Whether or not walking political owes some modicum of its formal or logical possibility to the strange destiny of cutting-edge art practices of recent years, it clearly can be interpreted – and potentially enriched in terms of its self-understanding – using the conceptual tools and vocabulary of art criticism. The dialectics of visibility and invisibility, and experiments with redundant activities having double ontologies have been tested effectively in the field of art discourse. But rather than focusing these art-critical energies on the political walkscapes alone, the thrust of Karen Andreassian’s Ontological Walkscapes project has been to see the entire political landscape of Armenia – and the same would hold, with some variation, for other former Soviet republics – as a field for walking erratically, as what might be called a “post-Soviet errorscape,” and to use the contents of the art-historical toolbox to make sense out of this array of collectively authored inadvertent monuments.

Walking as an artistic practice is a well established method (and it is worth recalling that “method” itself is derived from meta- (above, or after) and –odos (road), roughly designating the road once taken): from the “anti-walks” of the Parisian Dadaists of the 1920s, to the psycho-geographical Situationist dérives of the late 1950s, the cross-country treks of the Land artists, and the contemporary erratic ambulatory architecture of the Stalker collective, art-informed deambulation has achieved the status of an autonomous artform. The art-historical challenge is to sunder it from this enfeebling autonomy, assert its use value, by injecting art-specific deambulatory tools into the decreation of consensual perceptions of the post-Soviet landscape, with its abandoned factory towns, established in the middle of nowhere in the logic-defying Soviet distributive mindset. This mode of praxis is very much in the spirit of one of the project’s major inspirations – the largely forgotten factography movement from the pre-Stalin years of the Soviet Union. In the words of one of its leading theorists, Viktor Pertsov, a primary concern of factography is to “plunge a whole range of exceptionally important skills from the sphere of art into life’s construction.” And in factography’s constructivist epistemology, the construction of facts is inseparable from their interpretation.

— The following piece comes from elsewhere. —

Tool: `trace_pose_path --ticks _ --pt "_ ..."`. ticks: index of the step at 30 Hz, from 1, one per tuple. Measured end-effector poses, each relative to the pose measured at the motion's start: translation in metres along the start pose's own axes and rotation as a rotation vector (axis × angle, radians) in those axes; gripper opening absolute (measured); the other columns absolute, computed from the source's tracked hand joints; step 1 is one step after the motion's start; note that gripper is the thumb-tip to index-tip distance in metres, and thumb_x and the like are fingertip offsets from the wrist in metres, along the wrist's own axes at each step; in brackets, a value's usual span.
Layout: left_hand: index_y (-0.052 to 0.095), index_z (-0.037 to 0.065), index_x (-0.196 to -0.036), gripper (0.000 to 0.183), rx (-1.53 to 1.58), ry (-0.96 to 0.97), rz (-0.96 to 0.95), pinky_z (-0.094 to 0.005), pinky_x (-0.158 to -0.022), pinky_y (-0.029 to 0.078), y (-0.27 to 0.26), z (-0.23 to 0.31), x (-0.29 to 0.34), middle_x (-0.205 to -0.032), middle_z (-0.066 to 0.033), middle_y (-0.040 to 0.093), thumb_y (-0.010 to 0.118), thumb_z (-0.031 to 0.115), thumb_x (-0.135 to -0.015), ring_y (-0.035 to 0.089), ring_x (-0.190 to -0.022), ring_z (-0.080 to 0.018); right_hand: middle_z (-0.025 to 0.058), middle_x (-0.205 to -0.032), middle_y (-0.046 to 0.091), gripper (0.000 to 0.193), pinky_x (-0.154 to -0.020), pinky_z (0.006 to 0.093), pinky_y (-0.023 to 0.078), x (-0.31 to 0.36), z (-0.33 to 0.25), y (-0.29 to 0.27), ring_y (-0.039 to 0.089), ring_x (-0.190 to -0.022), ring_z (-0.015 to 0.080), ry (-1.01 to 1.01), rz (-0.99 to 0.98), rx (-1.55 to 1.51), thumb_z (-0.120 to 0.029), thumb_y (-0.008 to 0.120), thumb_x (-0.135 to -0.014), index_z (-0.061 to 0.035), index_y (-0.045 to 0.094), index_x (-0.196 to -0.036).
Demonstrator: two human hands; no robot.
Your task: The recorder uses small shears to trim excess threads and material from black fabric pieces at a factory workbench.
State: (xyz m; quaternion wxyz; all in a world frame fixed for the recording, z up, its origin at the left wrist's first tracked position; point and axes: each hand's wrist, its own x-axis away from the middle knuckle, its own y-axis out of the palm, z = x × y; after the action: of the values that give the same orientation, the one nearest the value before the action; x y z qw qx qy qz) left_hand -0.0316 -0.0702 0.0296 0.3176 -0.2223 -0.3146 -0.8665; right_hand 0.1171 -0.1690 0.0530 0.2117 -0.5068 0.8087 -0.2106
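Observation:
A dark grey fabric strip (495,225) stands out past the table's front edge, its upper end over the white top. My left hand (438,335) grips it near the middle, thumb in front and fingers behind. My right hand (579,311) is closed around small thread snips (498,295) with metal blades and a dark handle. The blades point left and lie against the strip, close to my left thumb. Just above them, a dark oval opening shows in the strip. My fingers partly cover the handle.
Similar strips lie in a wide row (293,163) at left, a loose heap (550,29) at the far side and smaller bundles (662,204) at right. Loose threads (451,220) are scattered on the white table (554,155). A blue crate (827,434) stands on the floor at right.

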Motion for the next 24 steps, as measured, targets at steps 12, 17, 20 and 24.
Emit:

Interpreting the overlapping ontologies of the post-Soviet errorscape – an erratic landscape replete with errors, where only overgrown vestiges of collectivism remain, rotted by vapid consumerism and nationalist jingoism – involves using the systematically overlooked yet eminently heuristic tools of the Soviet epistemic heritage. And through walking, the goal is to “walk up” a vast archive through bodily experience that is coextensive with those errorscapes themselves… a Sisyphean task, to be sure, “perennially in search of the present tense,” as the factographers acknowledged, but one whose by-products are potentially very revealing. For, by this logic, walking is a decreative practice, enabling us to (de)create facts by exposing the contingencies behind their false self-evidences. Perhaps therein lies the strange agency of the invisible-yet-undeniable: and in an attention economy awash with the fruits and fructifiers of “creativity,” it is refreshingly decreative.